The output is the lines below from the one with "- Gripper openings" through the one with "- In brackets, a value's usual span", both included, printed exactly and with no other line.
[RECORDED INFORMATION Boundary: Start]
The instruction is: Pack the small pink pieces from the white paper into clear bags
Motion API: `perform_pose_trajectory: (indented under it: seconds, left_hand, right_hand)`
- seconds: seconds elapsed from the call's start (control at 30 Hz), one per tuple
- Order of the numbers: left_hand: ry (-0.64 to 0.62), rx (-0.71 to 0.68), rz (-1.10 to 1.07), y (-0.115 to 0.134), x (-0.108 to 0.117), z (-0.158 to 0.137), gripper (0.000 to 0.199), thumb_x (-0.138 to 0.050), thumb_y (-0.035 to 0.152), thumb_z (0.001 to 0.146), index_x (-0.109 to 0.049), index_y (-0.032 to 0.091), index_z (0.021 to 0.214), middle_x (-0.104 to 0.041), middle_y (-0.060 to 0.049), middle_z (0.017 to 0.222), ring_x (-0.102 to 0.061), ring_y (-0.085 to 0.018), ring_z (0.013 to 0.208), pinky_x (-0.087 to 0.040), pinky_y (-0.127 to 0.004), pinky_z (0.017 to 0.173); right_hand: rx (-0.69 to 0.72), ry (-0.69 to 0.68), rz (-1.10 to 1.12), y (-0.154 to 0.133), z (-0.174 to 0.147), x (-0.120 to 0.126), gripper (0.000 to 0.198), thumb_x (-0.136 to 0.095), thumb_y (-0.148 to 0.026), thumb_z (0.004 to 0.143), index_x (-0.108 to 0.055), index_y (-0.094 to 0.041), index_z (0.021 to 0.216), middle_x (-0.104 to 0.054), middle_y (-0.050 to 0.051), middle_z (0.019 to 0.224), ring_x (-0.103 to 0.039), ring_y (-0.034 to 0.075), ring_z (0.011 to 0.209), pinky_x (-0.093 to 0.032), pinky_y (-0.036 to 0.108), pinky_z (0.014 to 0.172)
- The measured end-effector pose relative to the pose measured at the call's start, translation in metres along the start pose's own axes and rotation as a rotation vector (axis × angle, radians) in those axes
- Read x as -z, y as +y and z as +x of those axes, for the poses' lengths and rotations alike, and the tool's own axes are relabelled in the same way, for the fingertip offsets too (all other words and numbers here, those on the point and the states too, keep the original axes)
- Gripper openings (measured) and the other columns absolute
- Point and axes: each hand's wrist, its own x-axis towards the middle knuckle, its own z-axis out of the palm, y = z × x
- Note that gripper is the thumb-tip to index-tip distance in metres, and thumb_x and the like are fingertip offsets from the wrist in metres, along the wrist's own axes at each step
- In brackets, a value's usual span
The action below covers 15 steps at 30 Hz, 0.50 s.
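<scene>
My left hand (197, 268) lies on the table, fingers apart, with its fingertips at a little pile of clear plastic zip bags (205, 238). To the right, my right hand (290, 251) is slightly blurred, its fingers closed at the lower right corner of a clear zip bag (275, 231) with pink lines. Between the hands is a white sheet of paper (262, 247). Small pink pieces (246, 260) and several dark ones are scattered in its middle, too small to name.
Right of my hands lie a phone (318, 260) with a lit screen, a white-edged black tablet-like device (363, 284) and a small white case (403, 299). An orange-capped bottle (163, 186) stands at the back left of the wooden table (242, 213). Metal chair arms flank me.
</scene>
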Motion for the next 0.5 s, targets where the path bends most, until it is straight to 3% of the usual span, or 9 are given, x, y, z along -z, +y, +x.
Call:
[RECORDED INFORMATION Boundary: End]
» RESULT FOR THIS TASK
- Gripper openings (measured) and the other columns absolute
- Point and axes: each hand's wrist, its own x-axis towards the middle knuckle, its own z-axis out of the palm, y = z × x
- Note that gripper is the thumb-tip to index-tip distance in metres, and thumb_x and the like are fingertip offsets from the wrist in metres, along the wrist's own axes at each step
- In brackets, a value's usual span

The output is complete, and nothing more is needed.